Book of the Witness — Proof of Concept

Foundations (Early Works)
These are the earliest non-canonical writings of Christopher Jaepheth Cuby, beginning in 2017. They represent the roots of what would become the Vesselborn mythos and are preserved here for legacy and transparency.
Question of Lamlen Reud (2017)
How should one believe in an undying flame, when the wind brings sorrow and forces the sea beyond her given home?
We asked:
When the flame accepts mortality, will he burn brighter than ever before, or will the sea and her quaint ways extinguish the flickering lights beyond the sand? Will she cause blackened nights as the sky anticipates the birth of a moon? Or perhaps bring about the beginning of dead spring, from dying grounds and drowning trees? Away from us will go potential pestilence, and behind, the birds who drop their seeds?
We later realized the flame had been rejected by summer’s touch, no more evening rays colored in rust. And so this once-vibrant home would become a marsh of black, with fog so dense we no longer answered to the sun’s precepts.
Many became we, as we became few, and the few gave birth to more, but more became few again, and the few then became one.
Am I, are we, to blame his flame for forsaking us, or should I shun her seas for bringing this havoc that pushed his light away?
Only the glowing insects and iridescent flora seem not to mind, though their absence in the cold season tells their tale of the same struggle against time.
My love for her, the forest, has not changed; though mangled, misshapen, and dark she may be, it is why I chose to stay and not flee to the northern countries.
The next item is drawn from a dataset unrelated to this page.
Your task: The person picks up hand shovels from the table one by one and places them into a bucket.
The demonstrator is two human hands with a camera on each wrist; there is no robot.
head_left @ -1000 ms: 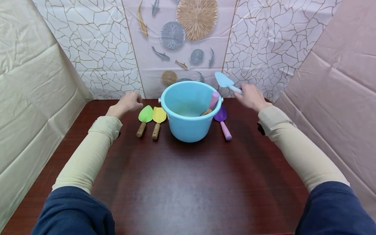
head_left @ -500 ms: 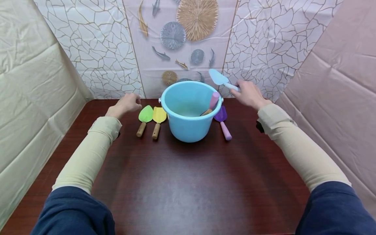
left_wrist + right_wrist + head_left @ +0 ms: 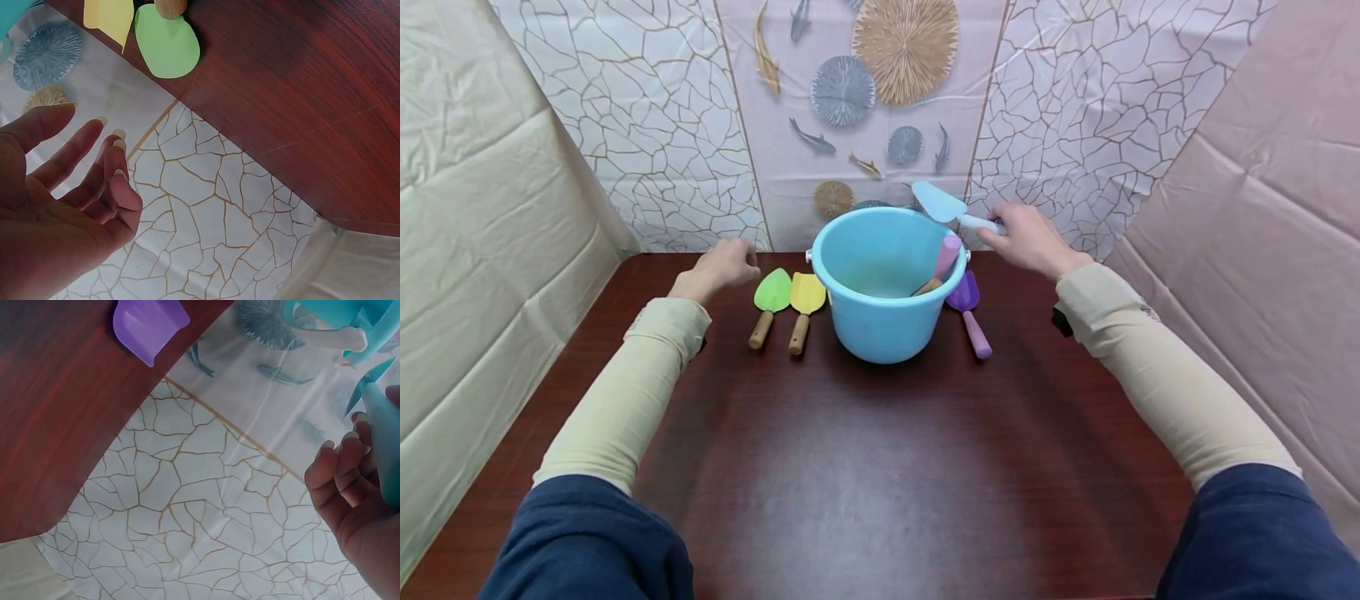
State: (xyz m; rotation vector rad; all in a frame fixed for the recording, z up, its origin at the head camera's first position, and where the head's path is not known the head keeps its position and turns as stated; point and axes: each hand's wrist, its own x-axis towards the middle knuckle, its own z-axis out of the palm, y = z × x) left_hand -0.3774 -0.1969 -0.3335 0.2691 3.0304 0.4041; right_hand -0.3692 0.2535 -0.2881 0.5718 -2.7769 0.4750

Long ago, her life was taken by the sea, but his undying flame has given me cause to see, even after many winters, that she still lives, simply dormant, in sleep.
Only I remain, standing over the shattered remnants of her heart. If flame can be extinguished, why do I not part? Why am I still able to hear her life beating beneath the wet soil?
Bane of the Moon’s Light (2017)
As his shadows ascended the frozen steps, his eyes were blinded by the frosted winds of the Storm That Calls the Moon. Unable to see his path and barely able to keep his footing through the darkness, he pressed on until he was scarcely visible to any who observed.
From the base of the peak, we watched. Even she, the moon, was blinded, her light crying out to him as he followed the faint glimmers that forced their way through the blackened cloud of ice, blessing him with direction by reflecting off the steel of our fallen brothers.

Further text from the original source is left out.